In una dichiarazione pubblicata giovedì scorso, il Comitato Internazionale della Croce Rossa (CICR) ha criticato l’assedio e l’occupazione del territorio palestinese da parte d’Israele, che ha tolto agli ospedali la possibilità di curare i malati e i feriti, e ai contadini quella di lavorare la propria terra.

 

La Croce Rossa si è rivolta allo Stato Israeliano chiedendogli di “eliminare le misure di ritorsione che sta portando avanti e che stanno paralizzando la vita di Gaza”, oltre che smettere di bersagliare la popolazione civile. 

Beatrice Megevand Roggo, capo del programma del Comitato Internazionale della Croce Rossa per il Medio Oriente e il Nord Africa, ha rilasciato questa dichiarazione: “Le misure imposte da Israele stanno avendo un enorme costo umanitario, poiché fanno vivere i cittadini che le subiscono in uno stato di occupazione, con appena quel tanto che serve loro per sopravvivere, e che non basta per vivere una vita normale e dignitosa.” Ha poi aggiunto che, a causa delle politiche israeliane, la popolazione palestinese è “effettivamente diventata un ostaggio del conflitto.”

Il CICR ha confermato che la chiusura israeliana di tutte le frontiere all’interno e all’esterno della Striscia di Gaza sta influenzando ogni aspetto delle vite dei Palestinesi: “I Territori Palestinesi stanno affrontando una profonda crisi umana, in cui milioni di persone si vedono negare la loro dignità umana. Non una volta ogni tanto: ogni giorno.”

In aggiunta al tasso di disoccupazione dell’80% causato dall’assedio israeliano, il CICR ha rilevato che 5000 contadini di Gaza, legati per la loro sopravvivenza alle esportazioni di prodotti come garofani e fragole, sono stati “sul punto di soffrire di un 100% del calo delle vendite.” E ha proseguito il CICR, nella sua dichiarazione: “La stagione del raccolto per questi importanti prodotti aveva avuto inizio a giugno, ma l’embargo contro le esportazioni ha fatto sì che essi venissero lasciati a marcire nei container ai punti di passaggio.”

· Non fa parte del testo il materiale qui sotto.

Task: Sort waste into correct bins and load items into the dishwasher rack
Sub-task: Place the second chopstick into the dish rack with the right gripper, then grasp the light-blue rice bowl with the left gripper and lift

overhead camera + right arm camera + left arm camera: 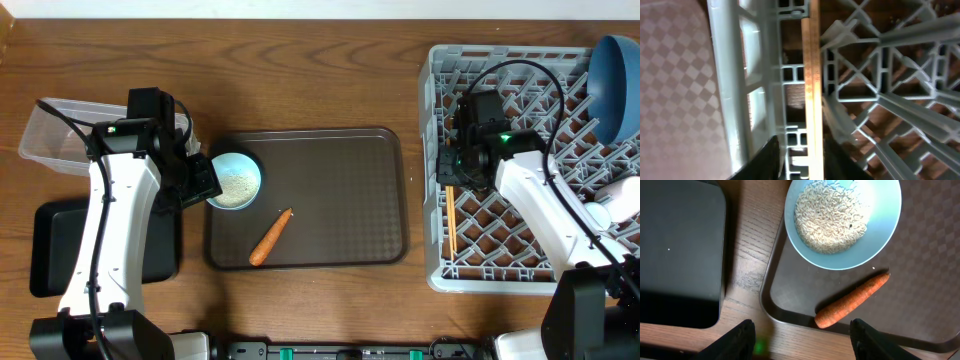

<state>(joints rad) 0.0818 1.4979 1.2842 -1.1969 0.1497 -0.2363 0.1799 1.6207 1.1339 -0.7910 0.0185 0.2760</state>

Anche in Cisgiordania, a causa della costruzione del Muro di Annessione Israeliano, “ampi tratti di terreno coltivabile sono off-limit per i contadini”, che devono lottare contro “un dedalo di burocrazia” per ottenere dalle autorità di occupazione israeliane il permesso di raggiungere le loro terre.

Nonostante la dichiarazione del CICR riconosca che Israele ha il diritto di proteggere il suo popolo, “dovrebbe sempre esserci un buon equilibrio tra gli interessi israeliani in fatto di sicurezza e la protezione dei diritti e delle libertà dei Palestinesi che vivono sotto l’occupazione.”